Of course I was forced to still affect the role of a stern caretaker, but with my certainty of Magnus's protection and assurance of the girl's obedience, I found myself loosening my stoic facade bit by bit.

Given the books and games Magnus had provided for our entertainment, evenings were filled with stories and laughter. When at dinner one night I expressed thanks for this kindness, Magnus informed me that he had indeed noticed the marked effect my efforts towards cheering the flock rendered. Without my knowledge, he'd already begun plans to construct the recreation hall I'd suggested, though he was generous in lavishing me with praise for having such foresight and gave me full credit for the idea.

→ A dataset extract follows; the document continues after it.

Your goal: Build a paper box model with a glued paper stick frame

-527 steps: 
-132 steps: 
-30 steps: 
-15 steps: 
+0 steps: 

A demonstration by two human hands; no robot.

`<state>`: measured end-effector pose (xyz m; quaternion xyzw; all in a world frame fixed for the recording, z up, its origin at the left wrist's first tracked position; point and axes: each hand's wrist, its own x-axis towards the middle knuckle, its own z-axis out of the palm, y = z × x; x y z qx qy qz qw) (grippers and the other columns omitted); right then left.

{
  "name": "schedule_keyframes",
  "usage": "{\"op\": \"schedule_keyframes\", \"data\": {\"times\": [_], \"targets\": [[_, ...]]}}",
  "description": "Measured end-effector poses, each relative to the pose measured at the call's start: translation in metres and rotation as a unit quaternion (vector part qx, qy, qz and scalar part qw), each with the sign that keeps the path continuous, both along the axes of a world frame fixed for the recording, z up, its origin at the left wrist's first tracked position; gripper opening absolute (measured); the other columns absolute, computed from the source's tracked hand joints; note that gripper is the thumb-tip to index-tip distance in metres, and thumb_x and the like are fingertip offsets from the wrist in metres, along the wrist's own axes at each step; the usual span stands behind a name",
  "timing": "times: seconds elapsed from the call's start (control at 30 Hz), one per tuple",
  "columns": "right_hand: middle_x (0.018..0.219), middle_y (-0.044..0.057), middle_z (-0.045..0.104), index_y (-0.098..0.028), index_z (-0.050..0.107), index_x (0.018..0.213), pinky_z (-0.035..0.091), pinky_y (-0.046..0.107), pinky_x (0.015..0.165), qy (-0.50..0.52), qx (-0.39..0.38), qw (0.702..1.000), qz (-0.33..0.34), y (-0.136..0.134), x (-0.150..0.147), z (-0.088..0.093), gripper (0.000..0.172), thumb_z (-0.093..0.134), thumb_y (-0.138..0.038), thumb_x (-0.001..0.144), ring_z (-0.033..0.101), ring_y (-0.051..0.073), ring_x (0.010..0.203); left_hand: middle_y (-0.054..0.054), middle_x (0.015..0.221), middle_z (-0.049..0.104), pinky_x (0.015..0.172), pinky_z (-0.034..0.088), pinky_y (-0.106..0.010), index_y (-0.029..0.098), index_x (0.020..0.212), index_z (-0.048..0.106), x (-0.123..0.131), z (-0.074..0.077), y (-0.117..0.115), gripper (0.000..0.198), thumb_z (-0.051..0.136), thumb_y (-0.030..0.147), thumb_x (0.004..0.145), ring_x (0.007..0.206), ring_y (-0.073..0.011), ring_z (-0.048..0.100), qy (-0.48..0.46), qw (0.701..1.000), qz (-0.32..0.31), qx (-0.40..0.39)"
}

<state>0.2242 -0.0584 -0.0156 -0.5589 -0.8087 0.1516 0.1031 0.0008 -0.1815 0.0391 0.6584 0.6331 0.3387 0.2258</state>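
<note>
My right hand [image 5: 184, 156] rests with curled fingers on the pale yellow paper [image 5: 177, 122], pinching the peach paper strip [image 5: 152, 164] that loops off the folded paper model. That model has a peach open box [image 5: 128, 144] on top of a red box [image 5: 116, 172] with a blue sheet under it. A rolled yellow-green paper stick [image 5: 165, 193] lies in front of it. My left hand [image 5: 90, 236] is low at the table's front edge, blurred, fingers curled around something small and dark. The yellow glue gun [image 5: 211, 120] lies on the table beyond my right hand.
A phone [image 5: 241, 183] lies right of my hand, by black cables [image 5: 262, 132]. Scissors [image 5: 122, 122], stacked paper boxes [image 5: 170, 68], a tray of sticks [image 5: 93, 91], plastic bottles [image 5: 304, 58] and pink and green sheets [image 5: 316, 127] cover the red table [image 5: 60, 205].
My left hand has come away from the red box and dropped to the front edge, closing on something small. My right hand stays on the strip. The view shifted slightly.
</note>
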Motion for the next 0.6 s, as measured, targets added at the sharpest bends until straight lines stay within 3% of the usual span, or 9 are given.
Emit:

I had found a true life once again, though I was not certain I deserved it. A new home and family.  Unfortunately, the realities of the world had not changed. Some part of me understood this truth even if I pushed the thoughts away. But as the summer faded and the days grew ever shorter, I knew the inevitable would eventually find me. Reality.

It was one night in late October that Magnus's called me to his office with the news I'd managed to pretend might never come.

"Come in," he said when I knocked on the door, but the moment I entered I was ill at ease. His expression was neutral and yet I could see the truth nonetheless, the hairs on my arms rising and my muscles stiffening.

"Will you sit?" he said, gesturing to the chair across from him where is sat at his desk.

Of course I did so, lowering myself into the chair and preparing to face the news I dreaded. The time of slaughter had arrived.

"You know that I greatly appreciate the work you have done," he began. Dancing around the truth. I wished he wouldn't but I knew that his discomfort must be heightened as well. How could you tell one you had befriended that you were about to end their life?

"Under your care, the humans have done so well," he continued. "I would estimate each has gained seven pounds or more. More importantly, they are so content. You have done that for them, Alice. You have made them happy. Made them feel safe."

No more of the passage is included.